Mariah and LuckyGuy.

jaytkay's avatar

What base leads to 1+2*3=6

Sorry, that was a dumb math error on my part.

Mariah's avatar

XD I get off the internet for one evening…

I agree that it is a manmade convention. If we were to agree upon a different order of operations, we would have to phrase our equations differently than we do now, such that they end up having the same results as the ones we use now. For example, if we did addition before multiplication, the formula for a straight line, rather than the current:

y = mx + b

where m is slope and b is y intercept and (x,y) is any point on the line, we’d either have to be more specific with our parentheses:

y = (mx) + b

or we’d state the formula in a completely different but equivalent way. I’m trying to come up with what it would be, but trying to alter the order of operations that is so thoroughly ingrained in my brain is proving to be a huge challenge. I’ll keep thinking about it.

Furthermore, many of the rules of algebra that we can use now would not apply anymore. For example, the distributive property:

a(b+c) = ab + ac

would not hold anymore, as shown:

a(b+c) != a * (b+a) * c

We’d have to formulate these rules differently, again either by using parentheses more:

ab+c = (ab) + (ac)

or by stating them differently…...again, very challenging for me to try to retrain my brain well enough to come up with an example.

If we followed all the new rules, we would get the same results for classic physics problems, etc. You just have to be consistent with whatever system you’re using.

Mariah's avatar

To elaborate a little more….the order we’ve chosen is not completely arbitrary, it makes a large amount of sense, and trying to state even a simple formula like y = mx+b with a “reversed” order of operations is proving to be very difficult….

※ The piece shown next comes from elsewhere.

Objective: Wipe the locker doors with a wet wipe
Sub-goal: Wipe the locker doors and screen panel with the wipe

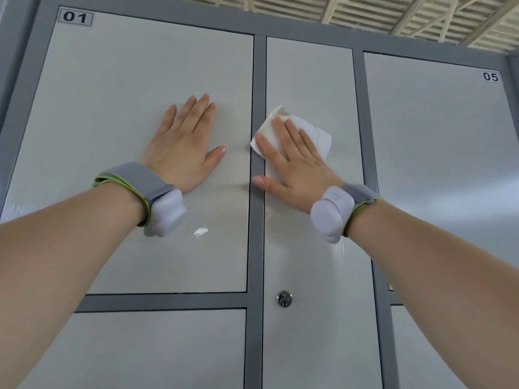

Multiplication is basically bulk additions in the sense that 4*2 = 2 + 2 + 2 + 2…
Exponentiation is bulk multiplications: 2^4 = 2 * 2 * 2 * 2

We start with the “biggest” operation – exponentiation – and then add on smaller pieces, the multiplications, and then the smallest pieces – additions. This is like counting out an amount of money by starting with big bills, moving to smaller bills once necessary, and then finally change. Doing it in the reverse order just doesn’t lend itself to easy computation.

Dutchess_III's avatar

^^^ Thank you.

sahID's avatar

An outstanding answer, @Mariah. Still, I’m curious: did the standard order of operations develop in parallel with the growth & development of both number theory and abstract algebra?

Mariah's avatar

I don’t know the history – sorry.

Strauss's avatar

@Mariah This is like counting out an amount of money…
Does this mean that we are stuck with a generation of fast food clerks who can’t do math without the help of the POS computer?

Dutchess_III's avatar

I think it just comes down to, as others said, we just decided that’s the way to do it, for no other reason than for us all to be able to come to the same answer.

talljasperman's avatar

Math would be totally different if humans didn’t have 10 fingers . It would change reading an abacus and Roman numerals. So I would say that some of mathematics is discovered and some invented.